Good morning, members of the Committee on the Judiciary and the Committee on Housing & Community Development. My name is Ben Merrion; I am on the board of Collective Action for Safe Spaces (CASS) and I would like to present testimony, mainly concerning a bystander’s experience in regard to public sexual harassment.

Since moving to the DC area in 1997, I have heard and even witnessed many stories about sexual harassment in various public spaces, including in grocery stores, bars and clubs, on the sidewalk, and on the metro transit system.

Occasionally I’ve seen people stand up for others. One day, a few months ago, I witnessed someone intervene against a harasser on metro. This witness saw a man come up to a seated woman and started yelling at him to back away from her. The man at first seemed reluctant and then quickly fled the metro car. Afterwards the woman thanked him. Someone also told me a story of a very similar event occurring on metro where bystander intervention helped chase away a harasser.

Bystander intervention is important because it can help folks get away from harassers and it can send a message that this kind of behavior is unacceptable. Many bystanders don’t know what to do when street harassment happens. Perhaps they feel that the only thing to do to intervene is to be confrontational, and if they don’t want to be confrontational, then they do nothing.

When I attended a workshop given by the CASS staff on how to respond to harassment, we did role play in which we were either being harassed, being the harasser or being a bystander. This was very helpful because it was a safe place where we could learn what to do and practice techniques and get feedback on them so we became more comfortable with how to respond.

I, myself, am not a confrontational person, and my natural inclination would be to do nothing for that reason. But through CASS’s workshops, I have learned techniques which I have used to stop harassment, such as acting like I’m lost and asking the harasser for directions, which helps the victim get away.

What training and education about techniques and strategies does is it gives us options and lets us decide how we want to intervene. Without education and training, we are very limited and have few, if any, choices. Bystander intervention training can also easily be adjusted for others who are uniquely positioned to address sexual harassment – such as bar staff and police officers.

Almost four years ago I and five others attended an oversight hearing on metro where we told the city council and metro about the problems we were seeing on its system and asked them to undertake several measures including training of its employees, running a PSA campaign, and to establish a reporting system specifically to track sexual harassment and assault.

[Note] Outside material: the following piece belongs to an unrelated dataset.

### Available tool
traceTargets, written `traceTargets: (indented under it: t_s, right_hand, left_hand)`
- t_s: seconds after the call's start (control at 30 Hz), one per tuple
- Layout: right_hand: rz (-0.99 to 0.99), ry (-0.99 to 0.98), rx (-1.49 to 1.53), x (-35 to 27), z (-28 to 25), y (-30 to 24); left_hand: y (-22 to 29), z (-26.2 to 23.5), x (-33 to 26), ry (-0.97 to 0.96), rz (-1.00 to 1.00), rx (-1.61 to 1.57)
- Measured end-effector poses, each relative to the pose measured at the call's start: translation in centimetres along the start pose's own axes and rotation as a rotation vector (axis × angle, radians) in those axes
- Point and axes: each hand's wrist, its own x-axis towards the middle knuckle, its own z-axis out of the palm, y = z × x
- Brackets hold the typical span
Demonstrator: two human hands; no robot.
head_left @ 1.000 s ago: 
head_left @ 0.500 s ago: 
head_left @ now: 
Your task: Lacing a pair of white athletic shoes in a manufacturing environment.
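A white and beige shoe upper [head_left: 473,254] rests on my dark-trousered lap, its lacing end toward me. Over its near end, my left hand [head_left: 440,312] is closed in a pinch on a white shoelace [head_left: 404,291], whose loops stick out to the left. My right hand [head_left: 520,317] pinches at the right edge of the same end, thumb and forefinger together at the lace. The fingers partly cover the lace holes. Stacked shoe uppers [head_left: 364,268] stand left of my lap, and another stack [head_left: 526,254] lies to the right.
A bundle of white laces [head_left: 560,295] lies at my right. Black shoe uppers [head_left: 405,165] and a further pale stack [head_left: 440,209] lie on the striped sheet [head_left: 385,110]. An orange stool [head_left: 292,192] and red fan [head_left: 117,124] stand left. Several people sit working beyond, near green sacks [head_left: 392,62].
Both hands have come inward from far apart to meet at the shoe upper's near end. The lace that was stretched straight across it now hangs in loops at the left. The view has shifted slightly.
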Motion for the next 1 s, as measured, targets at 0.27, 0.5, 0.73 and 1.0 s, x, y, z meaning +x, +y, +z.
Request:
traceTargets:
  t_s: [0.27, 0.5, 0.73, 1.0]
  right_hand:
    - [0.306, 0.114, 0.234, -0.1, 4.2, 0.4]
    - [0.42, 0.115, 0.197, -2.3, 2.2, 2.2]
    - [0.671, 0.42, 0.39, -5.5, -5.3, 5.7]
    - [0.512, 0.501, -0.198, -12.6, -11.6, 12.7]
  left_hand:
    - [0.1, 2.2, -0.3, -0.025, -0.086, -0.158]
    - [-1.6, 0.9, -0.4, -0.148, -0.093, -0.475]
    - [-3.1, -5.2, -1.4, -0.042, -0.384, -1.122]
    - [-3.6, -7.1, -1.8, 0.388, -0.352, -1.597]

Metro has been doing a good job and it seems that more people feel safe and what they have done can serve as a model for this city. To make people feel safe in the District, I would like to offer two suggestions:

First: Metro should Continue Their Work to Prevent Sexual Harassment and Assault on Their System. Metro has rolled out two campaigns against sexual harassment on its system and planning to address bystander intervention and involvement in its next ads. I hope that this campaign comes to fruition and that they continue to keep up the good work of collecting data, training their employees, and creating PSA campaigns with the involvement of community based organizations including CASS and Stop Street Harassment.

Second: Develop a City Wide Plan to Collect Data On Sexual Harassment and Assault that is similar to Metro’s efforts to collect data about the problem specifically on the transit system. These data can help us understand the problem across the city, which will, in turn, help us with developing solutions.
Thank you for the opportunity to speak at this roundtable.